# Data for this task
+++
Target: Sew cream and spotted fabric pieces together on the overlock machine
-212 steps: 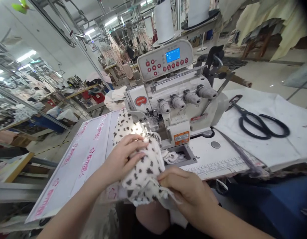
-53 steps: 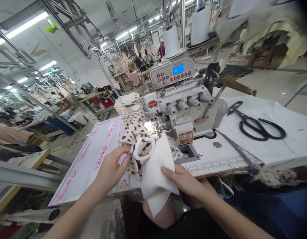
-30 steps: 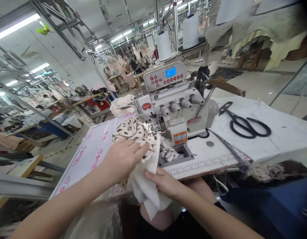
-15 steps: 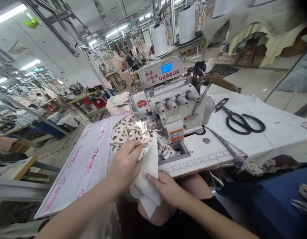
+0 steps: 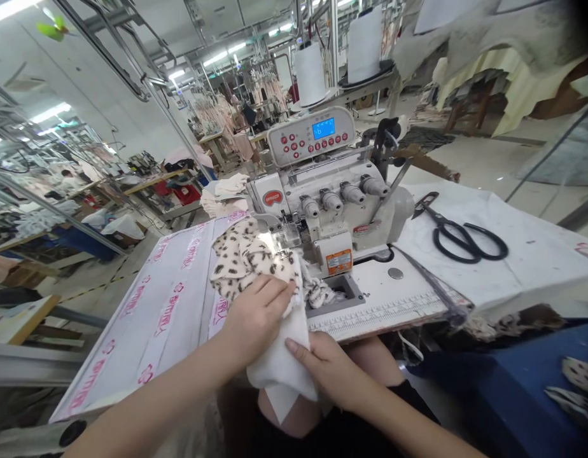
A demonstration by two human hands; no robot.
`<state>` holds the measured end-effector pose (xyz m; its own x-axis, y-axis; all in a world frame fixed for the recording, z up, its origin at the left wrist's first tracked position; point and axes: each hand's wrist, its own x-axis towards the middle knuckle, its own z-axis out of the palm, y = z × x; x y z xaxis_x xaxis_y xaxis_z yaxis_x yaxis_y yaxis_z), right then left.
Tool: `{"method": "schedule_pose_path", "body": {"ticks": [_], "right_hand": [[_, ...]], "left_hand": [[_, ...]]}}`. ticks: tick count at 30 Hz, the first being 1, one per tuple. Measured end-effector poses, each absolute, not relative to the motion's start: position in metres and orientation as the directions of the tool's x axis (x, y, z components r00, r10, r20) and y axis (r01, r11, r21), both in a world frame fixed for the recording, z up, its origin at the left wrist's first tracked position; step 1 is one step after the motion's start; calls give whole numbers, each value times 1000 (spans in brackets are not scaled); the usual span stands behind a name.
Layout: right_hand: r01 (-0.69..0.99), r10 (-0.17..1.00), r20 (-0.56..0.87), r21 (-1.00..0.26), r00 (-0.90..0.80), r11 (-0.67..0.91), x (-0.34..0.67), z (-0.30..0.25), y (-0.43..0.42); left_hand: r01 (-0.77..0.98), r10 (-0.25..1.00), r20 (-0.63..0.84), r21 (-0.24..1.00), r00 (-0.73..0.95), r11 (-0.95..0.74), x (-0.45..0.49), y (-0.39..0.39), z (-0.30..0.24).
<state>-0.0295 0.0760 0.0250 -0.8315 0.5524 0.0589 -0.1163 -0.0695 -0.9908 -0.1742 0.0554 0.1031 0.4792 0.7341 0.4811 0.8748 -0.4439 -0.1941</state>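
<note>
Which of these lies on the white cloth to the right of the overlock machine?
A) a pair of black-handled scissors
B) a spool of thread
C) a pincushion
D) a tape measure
A: the black-handled scissors lie on the white cloth, beside the overlock machine.

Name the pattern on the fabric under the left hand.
Dark brown spots on cream fabric; shows best in the head view.

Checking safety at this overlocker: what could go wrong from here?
The left hand presses the spotted fabric close to the presser foot, so fingers might stray toward the needle area if the overlocker runs. The white fabric, held by the right hand, hangs past the table edge, and its drag could pull the layers out of line. The bunched spotted fabric beside the table opening could possibly snag.
</note>
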Motion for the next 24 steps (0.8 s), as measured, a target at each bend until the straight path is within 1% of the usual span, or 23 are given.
{"method": "schedule_pose_path", "body": {"ticks": [6,8,10,12,15,18,20,24], "right_hand": [[-39,625,28,-999,-780,-4,-34,25,94],[-36,636,22,-999,-771,-9,-35,27,99],[-60,659,51,-998,-750,10,-35,30,101],[-88,697,104,-994,-710,59,-33,31,99],[-74,744,131,-991,-655,109,-30,28,92],[-51,735,125,-991,-666,122,-29,21,87],[-50,725,136,-989,-676,139,-29,17,86],[-44,718,146,-986,-681,159,-28,16,89]], "left_hand": [[830,719,418,-337,554,-444,-187,75,106],[810,701,413,-378,581,-449,-191,80,107],[807,703,408,-396,582,-438,-193,82,107],[832,726,421,-381,544,-402,-190,79,106],[891,745,493,-307,448,-333,-181,69,103],[935,752,557,-235,353,-265,-172,59,103],[951,768,561,-210,308,-228,-168,55,105],[956,783,548,-190,294,-226,-165,53,111]]}}
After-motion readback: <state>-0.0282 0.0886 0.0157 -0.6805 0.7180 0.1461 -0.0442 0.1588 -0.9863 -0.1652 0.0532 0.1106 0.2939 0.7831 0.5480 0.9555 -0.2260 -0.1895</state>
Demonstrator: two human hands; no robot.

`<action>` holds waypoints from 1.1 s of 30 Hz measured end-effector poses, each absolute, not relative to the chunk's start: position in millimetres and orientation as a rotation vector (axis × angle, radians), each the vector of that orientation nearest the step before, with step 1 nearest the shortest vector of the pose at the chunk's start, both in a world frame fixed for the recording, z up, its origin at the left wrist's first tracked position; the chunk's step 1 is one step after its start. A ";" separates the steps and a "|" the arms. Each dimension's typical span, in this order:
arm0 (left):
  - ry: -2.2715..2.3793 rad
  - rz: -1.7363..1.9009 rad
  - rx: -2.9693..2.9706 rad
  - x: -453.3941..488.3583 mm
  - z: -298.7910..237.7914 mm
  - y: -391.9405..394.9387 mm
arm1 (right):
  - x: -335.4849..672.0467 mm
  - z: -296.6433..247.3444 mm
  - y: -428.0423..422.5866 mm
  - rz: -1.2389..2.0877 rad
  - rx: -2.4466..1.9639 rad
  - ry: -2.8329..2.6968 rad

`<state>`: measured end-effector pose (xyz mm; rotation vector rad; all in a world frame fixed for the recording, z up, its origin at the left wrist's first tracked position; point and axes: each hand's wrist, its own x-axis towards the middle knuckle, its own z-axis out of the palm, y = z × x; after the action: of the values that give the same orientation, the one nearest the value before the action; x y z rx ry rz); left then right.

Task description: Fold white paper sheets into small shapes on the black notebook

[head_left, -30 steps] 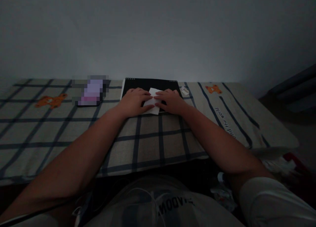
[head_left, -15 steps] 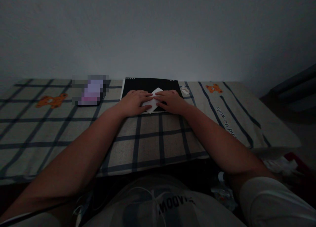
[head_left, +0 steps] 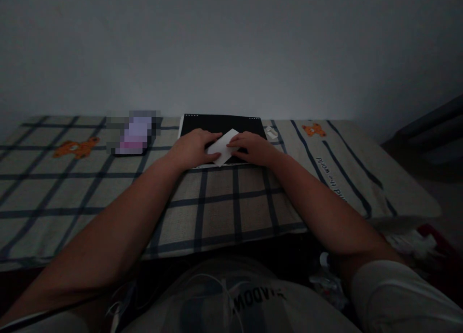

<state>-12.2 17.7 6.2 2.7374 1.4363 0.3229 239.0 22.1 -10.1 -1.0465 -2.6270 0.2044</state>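
A small piece of white paper lies slantwise on a black rectangular board or pad with white marks along its far edge. At the paper's left edge is my left hand, its thumb and fingers spread apart and the tips touching the sheet. From the other side my right hand rests its fingertips on the paper's right edge, fingers stretched out. Both hands lie low over the black surface and hide parts of it.
A checked cloth with printed bears covers the table, which stands against a grey wall. To the left lies a phone, its screen blurred. A small crumpled white scrap sits right of the black board.
My left hand has drawn back to the left and its fingers have spread, so more of the white paper shows. The right hand has shifted only slightly.
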 end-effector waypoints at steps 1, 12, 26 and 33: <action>1.478 0.315 2.724 -11.4 6.7 16.8 | 238.8 -9.6 22.3 0.212 -1.036 -2.628; 1.427 0.308 2.795 -9.4 10.6 10.6 | 237.7 -8.0 19.9 0.211 -1.035 -2.609; 1.377 0.302 2.886 -13.1 2.0 20.4 | 239.5 -14.2 22.9 0.199 -0.979 -2.608; 1.462 0.265 2.845 -10.7 4.2 17.7 | 242.3 -22.6 28.9 0.170 -0.933 -2.576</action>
<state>-10.7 17.7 4.2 2.8446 1.4617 0.2649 242.3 28.9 -22.6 -0.9326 -2.5765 0.1703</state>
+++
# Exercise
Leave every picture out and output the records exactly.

# Output below
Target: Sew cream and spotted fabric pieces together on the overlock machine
-212 steps: 
-53 steps: 
-30 steps: 
-15 steps: 
+0 steps: 
A demonstration by two human hands; no robot.
`<state>` holds the measured end-effector pose (xyz m; its own x-axis, y-axis; all in a world frame fixed for the recording, z up, its origin at the left wrist's first tracked position; point and axes: each hand's wrist, its own x-axis towards the middle knuckle, its own z-axis out of the palm, y = z × x; x y z xaxis_x xaxis_y xaxis_z yaxis_x yaxis_y yaxis_z), right then left.
Tool: `{"method": "schedule_pose_path", "body": {"ticks": [_], "right_hand": [[_, ...]], "left_hand": [[_, ...]]}}`. ticks: tick count at 30 Hz, the first being 1, one per tuple. Measured end-effector poses, each absolute, not relative to the motion's start: position in metres and orientation as the directions of the tool's x axis (x, y, z components r00, r10, r20) and y axis (r01, r11, r21), both in a world frame fixed for the recording, z up, its origin at the left wrist's first tracked position; step 1 is one step after the motion's start; calls give whole numbers, each value times 1000 (spans in brackets are not scaled); the usual span stands behind a name.
Layout: right_hand: r01 (-0.69..0.99), r10 (-0.17..1.00), r20 (-0.56..0.87), r21 (-1.00..0.26), r00 (-0.90..0.80), r11 (-0.67..0.91), x (-0.34..0.67), z (-0.30..0.25), y (-0.43..0.42); left_hand: r01 (-0.77..0.98), r10 (-0.25..1.00), r20 (-0.63..0.84), r21 (-0.24..1.00), r00 (-0.73..0.95), r11 (-0.95..0.74), x (-0.45..0.49), y (-0.39..0.39), z (-0.30..0.24).
<state>-0.0295 0.0760 0.0250 -0.8315 0.5524 0.0589 -0.1163 -0.0695 -0.9908 -0.1742 0.0554 0.1031 0.4792 0.7341 0.4811 0.8748 -0.4439 -0.1941</state>
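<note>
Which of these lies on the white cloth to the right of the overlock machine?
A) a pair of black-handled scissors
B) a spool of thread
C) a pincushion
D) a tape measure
A: the black-handled scissors lie on the white cloth, beside the overlock machine.

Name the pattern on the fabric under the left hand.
Dark brown spots on cream fabric; shows best in the head view.

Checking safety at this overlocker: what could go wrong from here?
The left hand presses the spotted fabric close to the presser foot, so fingers might stray toward the needle area if the overlocker runs. The white fabric, held by the right hand, hangs past the table edge, and its drag could pull the layers out of line. The bunched spotted fabric beside the table opening could possibly snag.
</note>
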Motion for the next 24 steps (0.8 s), as measured, a target at each bend until the straight path is within 1% of the usual span, or 23 are given.
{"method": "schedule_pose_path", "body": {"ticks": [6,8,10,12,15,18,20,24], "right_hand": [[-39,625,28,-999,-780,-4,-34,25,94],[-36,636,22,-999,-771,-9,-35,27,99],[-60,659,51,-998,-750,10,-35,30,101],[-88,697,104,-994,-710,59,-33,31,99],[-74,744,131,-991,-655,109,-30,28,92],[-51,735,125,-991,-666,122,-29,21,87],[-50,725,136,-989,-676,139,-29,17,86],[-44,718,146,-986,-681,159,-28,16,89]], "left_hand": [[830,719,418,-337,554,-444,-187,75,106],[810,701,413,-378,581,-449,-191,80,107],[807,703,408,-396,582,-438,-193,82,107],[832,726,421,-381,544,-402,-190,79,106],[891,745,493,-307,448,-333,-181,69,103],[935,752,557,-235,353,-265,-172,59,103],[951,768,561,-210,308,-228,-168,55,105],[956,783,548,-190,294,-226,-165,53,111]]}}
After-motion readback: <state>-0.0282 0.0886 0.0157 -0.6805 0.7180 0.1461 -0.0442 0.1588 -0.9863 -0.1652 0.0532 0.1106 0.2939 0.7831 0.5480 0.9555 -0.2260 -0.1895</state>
Demonstrator: two human hands; no robot.

`<action>` holds waypoints from 1.1 s of 30 Hz measured end-effector poses, each absolute, not relative to the chunk's start: position in millimetres and orientation as a rotation vector (axis × angle, radians), each the vector of that orientation nearest the step before, with step 1 nearest the shortest vector of the pose at the chunk's start, both in a world frame fixed for the recording, z up, its origin at the left wrist's first tracked position; the chunk's step 1 is one step after its start. A ";" separates the steps and a "|" the arms. Each dimension's typical span, in this order:
arm0 (left):
  - ry: -2.2715..2.3793 rad
  - rz: -1.7363..1.9009 rad
  - rx: -2.9693..2.9706 rad
  - x: -453.3941..488.3583 mm
  - z: -298.7910..237.7914 mm
  - y: -391.9405..394.9387 mm
arm1 (right):
  - x: -335.4849..672.0467 mm
  - z: -296.6433..247.3444 mm
  - y: -428.0423..422.5866 mm
  - rz: -1.2389..2.0877 rad
  - rx: -2.4466..1.9639 rad
  - ry: -2.8329..2.6968 rad

`<state>`: measured end-effector pose (xyz mm; rotation vector rad; all in a world frame fixed for the recording, z up, its origin at the left wrist's first tracked position; point and axes: each hand's wrist, its own x-axis towards the middle knuckle, its own z-axis out of the palm, y = z × x; after the action: of the values that give the same orientation, the one nearest the value before the action; x y z rx ry rz); left then right.

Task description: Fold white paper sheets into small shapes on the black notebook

[head_left, -30 steps] 
[head_left, -15 steps] 
[head_left, +0 steps] 

<state>-12.2 17.7 6.2 2.7374 1.4363 0.3229 239.0 22.1 -10.1 -1.0465 -2.6270 0.2044</state>
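A small piece of white paper lies slantwise on a black rectangular board or pad with white marks along its far edge. At the paper's left edge is my left hand, its thumb and fingers spread apart and the tips touching the sheet. From the other side my right hand rests its fingertips on the paper's right edge, fingers stretched out. Both hands lie low over the black surface and hide parts of it.
A checked cloth with printed bears covers the table, which stands against a grey wall. To the left lies a phone, its screen blurred. A small crumpled white scrap sits right of the black board.
My left hand has drawn back to the left and its fingers have spread, so more of the white paper shows. The right hand has shifted only slightly.
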 end-effector waypoints at steps 1, 12, 26 and 33: <action>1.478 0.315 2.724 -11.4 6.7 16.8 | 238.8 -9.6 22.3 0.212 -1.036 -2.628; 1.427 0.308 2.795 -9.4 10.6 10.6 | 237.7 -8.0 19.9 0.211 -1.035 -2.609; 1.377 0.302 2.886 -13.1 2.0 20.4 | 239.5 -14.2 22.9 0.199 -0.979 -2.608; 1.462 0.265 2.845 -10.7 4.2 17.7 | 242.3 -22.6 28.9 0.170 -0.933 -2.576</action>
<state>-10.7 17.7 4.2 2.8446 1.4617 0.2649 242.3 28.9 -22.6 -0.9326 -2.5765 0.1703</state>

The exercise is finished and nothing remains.